= WHAT YOU HAVE TO DO =
Word for word, set down every line of the entries below from the line with "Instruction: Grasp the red" to the line with "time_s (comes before", including both, and no other line.

----- DATA UNDER STUDY

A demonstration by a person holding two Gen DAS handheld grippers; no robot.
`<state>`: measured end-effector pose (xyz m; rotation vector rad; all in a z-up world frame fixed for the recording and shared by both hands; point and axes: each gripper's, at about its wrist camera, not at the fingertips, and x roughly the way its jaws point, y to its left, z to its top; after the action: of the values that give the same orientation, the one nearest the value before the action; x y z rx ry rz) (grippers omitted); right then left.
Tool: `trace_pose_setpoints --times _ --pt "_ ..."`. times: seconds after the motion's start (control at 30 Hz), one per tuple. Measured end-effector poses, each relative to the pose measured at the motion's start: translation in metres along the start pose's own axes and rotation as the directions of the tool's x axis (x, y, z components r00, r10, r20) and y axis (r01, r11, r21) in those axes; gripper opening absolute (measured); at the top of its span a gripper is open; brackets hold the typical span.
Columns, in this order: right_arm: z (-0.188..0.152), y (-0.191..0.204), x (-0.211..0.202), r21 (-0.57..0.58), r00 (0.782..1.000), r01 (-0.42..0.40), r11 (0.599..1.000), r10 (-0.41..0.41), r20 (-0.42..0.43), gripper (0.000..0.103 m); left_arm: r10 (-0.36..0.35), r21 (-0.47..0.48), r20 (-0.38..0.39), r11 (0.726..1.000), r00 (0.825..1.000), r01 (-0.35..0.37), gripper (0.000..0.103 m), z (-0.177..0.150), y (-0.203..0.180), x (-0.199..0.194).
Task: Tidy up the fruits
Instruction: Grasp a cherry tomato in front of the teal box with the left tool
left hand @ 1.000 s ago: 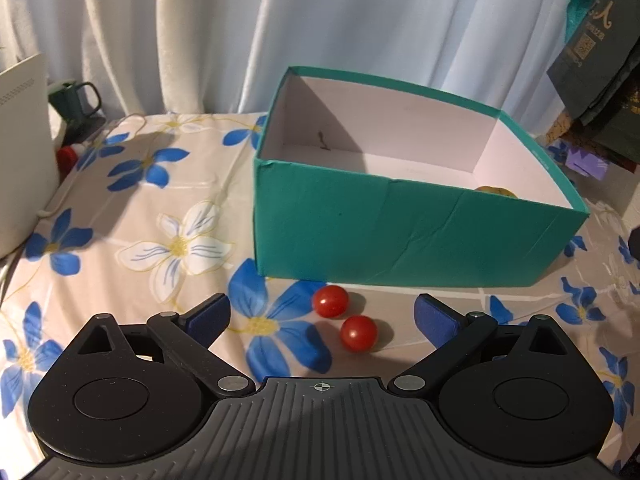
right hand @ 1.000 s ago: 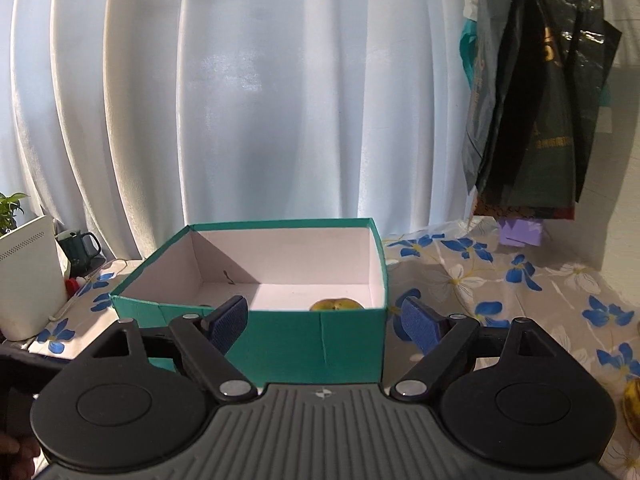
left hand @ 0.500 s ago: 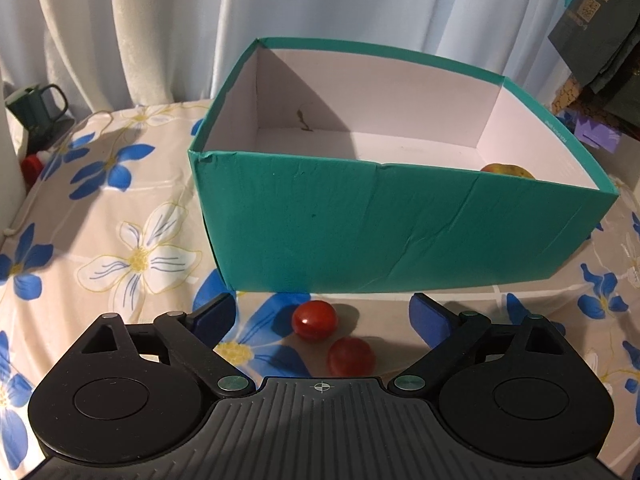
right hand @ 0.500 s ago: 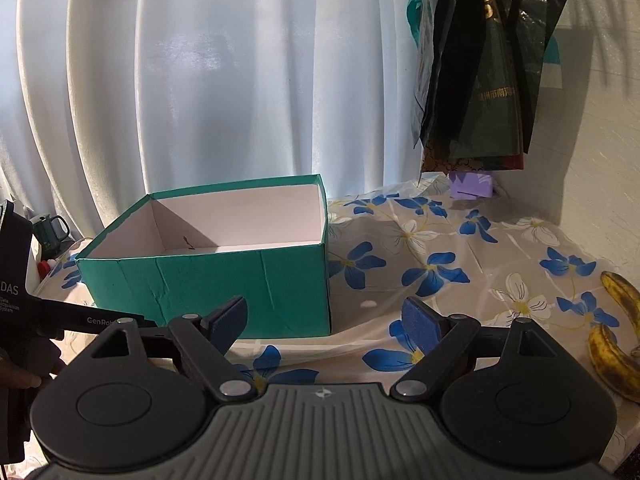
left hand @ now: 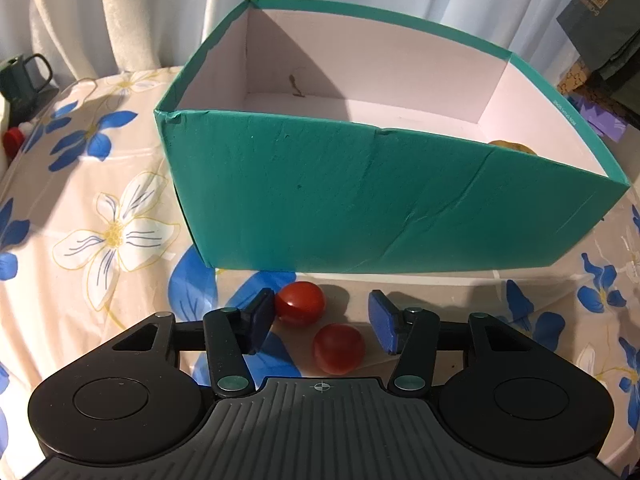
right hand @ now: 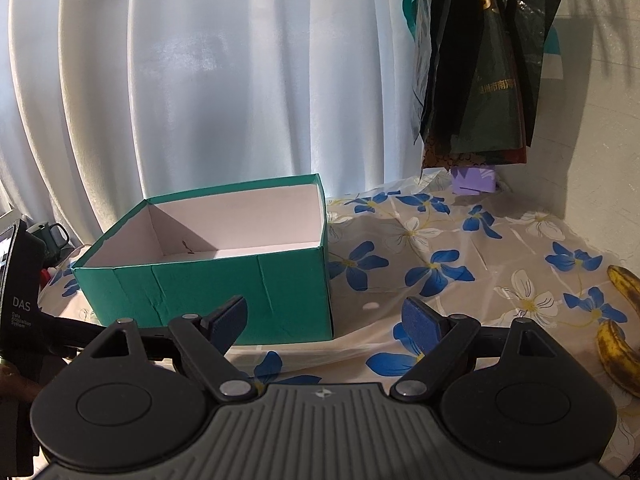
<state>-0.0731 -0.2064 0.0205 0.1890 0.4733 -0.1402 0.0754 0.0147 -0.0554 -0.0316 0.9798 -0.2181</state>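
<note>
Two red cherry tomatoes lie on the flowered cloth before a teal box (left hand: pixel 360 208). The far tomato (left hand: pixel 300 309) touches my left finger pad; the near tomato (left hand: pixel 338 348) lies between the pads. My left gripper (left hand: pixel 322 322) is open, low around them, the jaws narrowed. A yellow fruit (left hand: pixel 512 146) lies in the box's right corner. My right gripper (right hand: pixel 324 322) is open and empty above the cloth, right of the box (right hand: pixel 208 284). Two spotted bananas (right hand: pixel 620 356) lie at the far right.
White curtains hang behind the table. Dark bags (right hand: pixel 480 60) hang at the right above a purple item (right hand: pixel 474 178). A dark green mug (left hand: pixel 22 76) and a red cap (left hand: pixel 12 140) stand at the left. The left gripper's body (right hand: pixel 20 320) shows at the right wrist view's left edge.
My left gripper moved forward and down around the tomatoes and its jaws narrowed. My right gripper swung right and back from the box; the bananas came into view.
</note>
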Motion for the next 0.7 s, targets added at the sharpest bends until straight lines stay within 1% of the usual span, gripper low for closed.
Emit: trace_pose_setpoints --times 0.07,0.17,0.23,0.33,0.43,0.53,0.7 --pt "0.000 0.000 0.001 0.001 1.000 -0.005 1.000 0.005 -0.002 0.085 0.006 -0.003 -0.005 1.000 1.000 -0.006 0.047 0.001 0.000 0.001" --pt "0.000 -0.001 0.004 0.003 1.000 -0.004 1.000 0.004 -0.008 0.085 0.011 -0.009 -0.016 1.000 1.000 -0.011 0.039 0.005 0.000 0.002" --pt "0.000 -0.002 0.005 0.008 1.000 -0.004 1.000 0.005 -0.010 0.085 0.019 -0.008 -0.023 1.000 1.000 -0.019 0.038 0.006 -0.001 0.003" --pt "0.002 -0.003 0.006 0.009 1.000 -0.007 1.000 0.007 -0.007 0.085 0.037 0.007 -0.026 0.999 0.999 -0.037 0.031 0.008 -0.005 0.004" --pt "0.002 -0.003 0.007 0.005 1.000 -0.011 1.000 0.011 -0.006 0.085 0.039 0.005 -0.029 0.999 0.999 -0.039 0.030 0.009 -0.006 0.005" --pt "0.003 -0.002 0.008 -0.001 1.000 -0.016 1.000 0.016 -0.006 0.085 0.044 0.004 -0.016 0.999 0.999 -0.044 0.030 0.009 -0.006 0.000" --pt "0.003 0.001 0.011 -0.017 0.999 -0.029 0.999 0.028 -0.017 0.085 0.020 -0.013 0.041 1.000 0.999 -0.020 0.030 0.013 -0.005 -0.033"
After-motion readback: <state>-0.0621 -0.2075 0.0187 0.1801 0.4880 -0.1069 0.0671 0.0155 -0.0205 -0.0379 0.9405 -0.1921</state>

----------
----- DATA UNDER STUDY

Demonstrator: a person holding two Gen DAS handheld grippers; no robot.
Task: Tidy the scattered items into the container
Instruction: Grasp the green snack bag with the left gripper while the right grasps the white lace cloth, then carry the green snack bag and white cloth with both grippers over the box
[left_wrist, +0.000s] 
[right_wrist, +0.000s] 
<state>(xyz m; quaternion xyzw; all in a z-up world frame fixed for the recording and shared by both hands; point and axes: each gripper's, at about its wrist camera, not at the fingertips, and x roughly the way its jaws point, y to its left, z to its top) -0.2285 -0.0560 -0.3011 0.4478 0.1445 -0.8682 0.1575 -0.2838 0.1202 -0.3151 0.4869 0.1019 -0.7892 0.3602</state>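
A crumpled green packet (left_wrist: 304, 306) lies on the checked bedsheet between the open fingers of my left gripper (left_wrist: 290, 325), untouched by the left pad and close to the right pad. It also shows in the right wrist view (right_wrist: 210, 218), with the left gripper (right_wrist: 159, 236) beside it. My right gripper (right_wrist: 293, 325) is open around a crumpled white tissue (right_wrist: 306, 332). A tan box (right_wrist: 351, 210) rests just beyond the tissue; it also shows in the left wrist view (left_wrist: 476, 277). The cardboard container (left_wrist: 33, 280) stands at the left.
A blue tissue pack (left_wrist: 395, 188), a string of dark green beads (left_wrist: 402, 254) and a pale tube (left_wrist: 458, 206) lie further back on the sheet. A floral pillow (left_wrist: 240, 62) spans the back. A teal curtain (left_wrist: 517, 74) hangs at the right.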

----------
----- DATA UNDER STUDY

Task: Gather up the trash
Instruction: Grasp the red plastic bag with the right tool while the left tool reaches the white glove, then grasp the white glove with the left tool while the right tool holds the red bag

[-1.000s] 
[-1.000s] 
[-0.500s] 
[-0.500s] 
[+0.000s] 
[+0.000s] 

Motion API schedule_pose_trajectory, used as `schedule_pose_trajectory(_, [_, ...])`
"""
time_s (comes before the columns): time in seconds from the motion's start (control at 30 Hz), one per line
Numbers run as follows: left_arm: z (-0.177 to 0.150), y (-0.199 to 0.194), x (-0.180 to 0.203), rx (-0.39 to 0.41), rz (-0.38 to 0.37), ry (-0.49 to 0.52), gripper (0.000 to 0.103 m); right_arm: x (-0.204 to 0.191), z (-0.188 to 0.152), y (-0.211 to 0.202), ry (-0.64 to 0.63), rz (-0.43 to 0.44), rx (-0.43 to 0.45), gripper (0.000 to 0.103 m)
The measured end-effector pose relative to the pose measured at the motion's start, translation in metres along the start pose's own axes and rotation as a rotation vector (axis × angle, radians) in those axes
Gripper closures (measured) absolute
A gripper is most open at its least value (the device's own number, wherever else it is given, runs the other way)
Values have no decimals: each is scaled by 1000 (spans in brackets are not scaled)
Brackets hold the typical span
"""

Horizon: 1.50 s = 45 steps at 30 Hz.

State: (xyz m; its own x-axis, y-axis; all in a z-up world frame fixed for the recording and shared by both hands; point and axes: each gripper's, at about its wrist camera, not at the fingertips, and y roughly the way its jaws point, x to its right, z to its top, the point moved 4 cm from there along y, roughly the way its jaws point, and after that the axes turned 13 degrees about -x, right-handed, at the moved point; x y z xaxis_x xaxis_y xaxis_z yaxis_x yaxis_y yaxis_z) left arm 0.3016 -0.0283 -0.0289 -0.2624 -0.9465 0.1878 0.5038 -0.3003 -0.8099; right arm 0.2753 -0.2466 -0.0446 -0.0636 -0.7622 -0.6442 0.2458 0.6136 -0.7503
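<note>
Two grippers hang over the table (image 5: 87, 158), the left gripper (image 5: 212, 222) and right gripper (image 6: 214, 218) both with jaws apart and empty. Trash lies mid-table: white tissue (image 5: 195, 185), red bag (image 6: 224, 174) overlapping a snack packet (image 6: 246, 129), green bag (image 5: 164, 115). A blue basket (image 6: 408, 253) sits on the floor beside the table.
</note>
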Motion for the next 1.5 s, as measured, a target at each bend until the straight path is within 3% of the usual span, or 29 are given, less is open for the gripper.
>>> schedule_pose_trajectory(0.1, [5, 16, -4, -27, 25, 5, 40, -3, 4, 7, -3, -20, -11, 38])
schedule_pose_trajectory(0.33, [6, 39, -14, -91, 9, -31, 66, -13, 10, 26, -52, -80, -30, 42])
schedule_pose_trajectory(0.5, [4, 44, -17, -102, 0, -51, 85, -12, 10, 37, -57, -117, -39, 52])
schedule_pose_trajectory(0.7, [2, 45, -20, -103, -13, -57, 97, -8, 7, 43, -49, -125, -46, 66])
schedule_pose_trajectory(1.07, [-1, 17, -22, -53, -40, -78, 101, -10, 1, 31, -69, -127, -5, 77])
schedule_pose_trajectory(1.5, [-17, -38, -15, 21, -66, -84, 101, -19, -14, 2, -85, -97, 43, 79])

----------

= RESPONSE AREA =
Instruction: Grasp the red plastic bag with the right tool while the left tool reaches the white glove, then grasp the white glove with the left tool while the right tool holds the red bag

[-1.000s] 
[-1.000s] 
[-0.500s] 
[-0.500s] 
[+0.000s] 
[+0.000s] 

Motion API schedule_pose_trajectory, used as `schedule_pose_trajectory(_, [_, ...])`
"""
time_s (comes before the columns): time in seconds from the motion's start (control at 30 Hz), one per line

This completes the output for the exercise.